You get a new polygon following the same representation.

Since convex polygon intersection is easy, this intersection finding should be easy too.

This seems like it should work, but I haven't given it more deeper thought as regards to correctness/time/space complexity.

Moron
Wow! This is *just* what I had in mind, but: (1) the polygons are represented as series of CW segments, and converting it to convex-convex is nontrivial. (2) After substructing the first convex, I get a nonconvex shape I need to handle, and I'm not sure that substructing a convex from a polygon is much easier than finding the intersection between two polygons...
Elazar Leibovich
@Elazar: To convert line segement representation to Convex - Convex, you can do the following: 1) Form the convex hull. 2) For each side of the convex hull, if it is not inside, you can find a non-convex polygon you need to subtract. You can then 'triangulate' this non-convex polygon to get a union of convex shapes. As to your point 2): you don't actually have to do any actual subtracting if you work with that representation. I suppose for the convex hull + 'triangulation', there will be packages to do that already.
Moron
A: 

Here's a simple-and-stupid approach: on input, discretize your polygons into a bitmap. To intersect, AND the bitmaps together. To produce output polygons, trace out the jaggy borders of the bitmap and smooth the jaggies using a polygon-approximation algorithm. (I don't remember if that link gives the most suitable algorithms, it's just the first Google hit. You might check out one of the tools out there to convert bitmap images to vector representations. Maybe you could call on them without reimplementing the algorithm?)

The most complex part would be tracing out the borders, I think.

Back in the early 90s I faced something like this problem at work, by the way.

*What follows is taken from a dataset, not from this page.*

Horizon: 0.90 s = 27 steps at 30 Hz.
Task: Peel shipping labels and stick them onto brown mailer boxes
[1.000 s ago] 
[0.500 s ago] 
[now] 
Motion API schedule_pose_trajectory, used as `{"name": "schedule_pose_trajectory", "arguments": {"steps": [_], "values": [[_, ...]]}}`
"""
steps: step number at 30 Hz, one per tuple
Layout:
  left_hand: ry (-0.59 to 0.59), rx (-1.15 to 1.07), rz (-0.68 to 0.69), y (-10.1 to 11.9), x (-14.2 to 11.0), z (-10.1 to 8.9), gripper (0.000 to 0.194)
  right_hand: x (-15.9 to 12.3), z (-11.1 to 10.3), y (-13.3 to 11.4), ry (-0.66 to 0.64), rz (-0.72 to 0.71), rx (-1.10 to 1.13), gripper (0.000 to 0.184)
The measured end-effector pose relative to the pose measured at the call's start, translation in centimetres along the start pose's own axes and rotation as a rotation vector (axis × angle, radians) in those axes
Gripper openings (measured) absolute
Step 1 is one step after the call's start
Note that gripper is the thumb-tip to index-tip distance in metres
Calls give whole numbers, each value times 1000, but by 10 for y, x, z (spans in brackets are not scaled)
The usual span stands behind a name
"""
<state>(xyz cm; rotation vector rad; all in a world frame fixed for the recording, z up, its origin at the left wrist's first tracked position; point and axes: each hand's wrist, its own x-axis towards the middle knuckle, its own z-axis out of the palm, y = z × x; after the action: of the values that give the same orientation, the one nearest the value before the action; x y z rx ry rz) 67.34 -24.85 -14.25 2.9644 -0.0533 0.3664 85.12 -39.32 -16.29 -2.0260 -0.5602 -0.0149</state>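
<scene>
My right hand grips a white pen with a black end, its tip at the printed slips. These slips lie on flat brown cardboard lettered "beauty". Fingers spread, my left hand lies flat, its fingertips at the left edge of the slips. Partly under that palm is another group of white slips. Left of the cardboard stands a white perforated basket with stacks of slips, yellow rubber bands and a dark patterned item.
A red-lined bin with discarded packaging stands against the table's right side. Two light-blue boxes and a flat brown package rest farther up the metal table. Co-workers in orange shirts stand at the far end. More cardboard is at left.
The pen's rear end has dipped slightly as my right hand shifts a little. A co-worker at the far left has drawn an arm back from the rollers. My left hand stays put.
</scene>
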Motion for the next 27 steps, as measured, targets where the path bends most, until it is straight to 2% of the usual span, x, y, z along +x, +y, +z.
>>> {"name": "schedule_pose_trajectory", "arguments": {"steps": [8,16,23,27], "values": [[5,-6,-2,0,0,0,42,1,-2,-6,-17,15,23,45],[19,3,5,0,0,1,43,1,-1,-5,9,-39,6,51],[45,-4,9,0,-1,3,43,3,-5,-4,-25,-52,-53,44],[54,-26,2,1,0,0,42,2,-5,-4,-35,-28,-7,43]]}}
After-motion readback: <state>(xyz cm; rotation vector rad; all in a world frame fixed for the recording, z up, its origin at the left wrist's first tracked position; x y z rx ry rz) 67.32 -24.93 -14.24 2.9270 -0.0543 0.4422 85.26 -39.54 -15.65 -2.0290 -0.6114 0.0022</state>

I muffed it: I came up with a (completely different) algorithm that would work on real-number coordinates, but seemed to run into a completely unfixable plethora of degenerate cases in the face of the realities of floating-point (and noisy input). Perhaps with the help of the internet I'd have done better!

Darius Bacon
Tracing the borders might be easier if you realize that each vertex will either be the vertex of one of the polygons, or an intersection of a line segment from each of them.
Mark Ransom
+1  A: 

Here's an approach based on triangulation that is pretty straightforward to implement and can be made to run in O(N2).

BTW, O(N2) is optimal for this problem. Imagine two polygons shaped like pitchfork blades intersecting at right angles. Each has a number of segments proportional to the number of tines; the number of polygons in the intersection is proportional to the square of the number of tines.

  1. First, triangulate each polygon.

  2. Compare all the triangles from P pairwise with all the triangles from Q to detect intersections. Any pair of intersecting triangles can be broken into smaller triangles each of which is in P, in Q, or in the intersection. (Whatever you used in step 1 can be reused to help with this.) Only keep triangles that are in the intersection.

  3. Compute the neighbors of each triangle, by comparing them pairwise, and build an adjacency graph. This graph will contain one connected subgraph for each polygon in the intersection of P and Q.

  4. For each such subgraph, pick a triangle, walk to the edge, and then walk around the edge, producing the segments bounding the corresponding output polygon.

Eric
I think O(n^2) is NOT optimal for the problem. O(nlgn+k) where k is the number of points in the resulting polygon is optimal for the problem.
Elazar Leibovich
A: 

If you use C++, and don't want to create the algorithm yourself, you can use Boost.Geometry. It uses an adapted version of the Weiler-Atherton algorithm mentioned above.

Barend
+2  A: 

I understand the original poster was looking for a simple solution, but unfortunately there really is no simple solution.

Nevertheless, I've recently created an open-source freeware clipping library (written in both Delphi and C++) which clips all kinds of polygons (including self-intersecting ones). This library is pretty simple to use: http://sourceforge.net/projects/polyclipping/ .

Angus Johnson
I came to this unfortunate conclusion myself not long ago. Every solution is agonizingly complex. Thanks for the library!